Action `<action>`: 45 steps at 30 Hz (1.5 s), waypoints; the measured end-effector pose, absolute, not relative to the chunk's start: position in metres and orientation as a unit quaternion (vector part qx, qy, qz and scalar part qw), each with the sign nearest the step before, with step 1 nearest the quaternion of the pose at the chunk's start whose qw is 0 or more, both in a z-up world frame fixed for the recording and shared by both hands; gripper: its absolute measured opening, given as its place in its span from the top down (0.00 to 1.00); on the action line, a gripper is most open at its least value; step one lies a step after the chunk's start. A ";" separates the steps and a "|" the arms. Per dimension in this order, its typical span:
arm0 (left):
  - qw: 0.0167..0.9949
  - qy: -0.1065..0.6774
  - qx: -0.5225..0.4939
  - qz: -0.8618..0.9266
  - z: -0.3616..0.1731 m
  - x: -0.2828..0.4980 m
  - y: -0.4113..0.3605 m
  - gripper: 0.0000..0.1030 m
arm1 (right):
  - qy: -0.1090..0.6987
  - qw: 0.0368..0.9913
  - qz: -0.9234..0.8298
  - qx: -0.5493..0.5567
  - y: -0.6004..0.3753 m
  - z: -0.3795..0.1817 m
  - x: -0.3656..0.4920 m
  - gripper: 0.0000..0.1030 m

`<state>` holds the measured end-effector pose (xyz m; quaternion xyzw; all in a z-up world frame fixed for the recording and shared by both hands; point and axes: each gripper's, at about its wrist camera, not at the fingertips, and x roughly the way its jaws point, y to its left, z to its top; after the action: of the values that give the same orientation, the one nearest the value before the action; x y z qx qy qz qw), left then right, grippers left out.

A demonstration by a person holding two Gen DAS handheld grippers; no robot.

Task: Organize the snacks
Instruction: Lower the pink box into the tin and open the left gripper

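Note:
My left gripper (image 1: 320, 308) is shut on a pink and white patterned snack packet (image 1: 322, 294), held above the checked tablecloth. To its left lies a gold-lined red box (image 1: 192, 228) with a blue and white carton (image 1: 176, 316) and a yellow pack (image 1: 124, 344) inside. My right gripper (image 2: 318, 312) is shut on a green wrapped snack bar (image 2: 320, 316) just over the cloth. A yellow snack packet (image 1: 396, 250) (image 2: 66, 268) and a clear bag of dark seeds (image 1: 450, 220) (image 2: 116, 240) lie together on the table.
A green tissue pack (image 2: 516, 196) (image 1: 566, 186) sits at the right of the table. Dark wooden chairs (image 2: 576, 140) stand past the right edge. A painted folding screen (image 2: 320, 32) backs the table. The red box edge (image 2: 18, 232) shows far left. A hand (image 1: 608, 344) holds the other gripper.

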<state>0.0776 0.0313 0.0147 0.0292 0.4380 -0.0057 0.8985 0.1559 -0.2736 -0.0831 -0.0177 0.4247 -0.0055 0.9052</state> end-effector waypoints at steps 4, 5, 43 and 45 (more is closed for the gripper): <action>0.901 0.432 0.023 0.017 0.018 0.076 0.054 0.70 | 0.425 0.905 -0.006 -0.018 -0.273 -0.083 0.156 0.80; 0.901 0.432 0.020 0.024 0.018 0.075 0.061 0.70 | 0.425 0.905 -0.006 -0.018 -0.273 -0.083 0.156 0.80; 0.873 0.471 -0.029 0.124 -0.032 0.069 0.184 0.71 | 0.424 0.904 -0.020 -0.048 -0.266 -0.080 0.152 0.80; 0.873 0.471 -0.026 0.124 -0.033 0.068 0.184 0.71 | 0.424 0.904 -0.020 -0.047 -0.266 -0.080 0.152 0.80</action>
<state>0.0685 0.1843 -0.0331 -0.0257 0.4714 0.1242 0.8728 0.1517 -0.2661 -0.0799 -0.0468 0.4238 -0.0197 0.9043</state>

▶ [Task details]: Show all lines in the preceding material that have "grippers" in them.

▶ [Response to this exercise]:
`<state>` holds the measured end-effector pose (xyz m; quaternion xyzw; all in a z-up world frame fixed for the recording and shared by both hands; point and axes: each gripper's, at about its wrist camera, not at the fingertips, and x roughly the way its jaws point, y to its left, z to its top; after the action: of the values that give the same orientation, the one nearest the value before the action; x y z qx qy qz qw), left then right, grippers left out.
A demonstration by a person holding two Gen DAS handheld grippers; no robot.

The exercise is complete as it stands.